6. Medical Providers’ Intent To Assign Rights. Patient acknowledges that Medical Provider intends to assign its rights under this agreement to HMR Funding, LLC, a Delaware limited liability company, or its affiliates (collectively, “HMRF”). Patient agrees that such assignment is permitted under this Agreement. Patient agrees that upon such assignment, all obligations Patient owes under this agreement, including without limitation the obligation to pay the Proceeds, shall be obligations owed to HMRF and that HMRF shall have all rights of Medical Provider under this Agreement, including without 5 limitation the right to collect the Proceeds, remedies upon Patient’s breach, and any right to indemnification.
Based on the language of the agreements, clearly One Spine Institute - Dr.

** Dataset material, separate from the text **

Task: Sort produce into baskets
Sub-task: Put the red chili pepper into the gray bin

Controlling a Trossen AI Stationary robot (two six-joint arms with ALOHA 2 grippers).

Peter Liechty, Crescent View Surgery Center, and Louisiana Rehab Products each
intended to assign its rights to HMRF to collect the Medical Lien and the remaining
balance of the billed amount for medical treatment received by Mr. Ochoa in
connection with the June 29, 2018 accident. Specifically, One Spine Institute - Dr.
Peter Liechty, Crescent View Surgery Center, and Louisiana Rehab Products
expressly and explicitly stated that Mr. Ochoa (the Patient) consents to “all
obligations Patient owes under this agreement, including without limitation the
obligation to pay the Proceeds, shall be obligations owed to HMRF and that HMRF
shall have all rights of Medical Provider under this Agreement, including without
limitation the right to collect the Proceeds, remedies upon Patient’s breach, and any
right to indemnification.” These words fully and unequivocally lead to the
conclusion that One Spine Institute - Dr. Peter Liechty, Crescent View Surgery
Center, and Louisiana Rehab Products assigned all of its rights to HMRF when a
representative of each provider along with Mr. Ochoa signed the agreements. We
find that One Spine Institute - Dr. Peter Liechty, Crescent View Surgery View, and
Louisiana Rehab Products rights were not strictly personal and therefore assignable.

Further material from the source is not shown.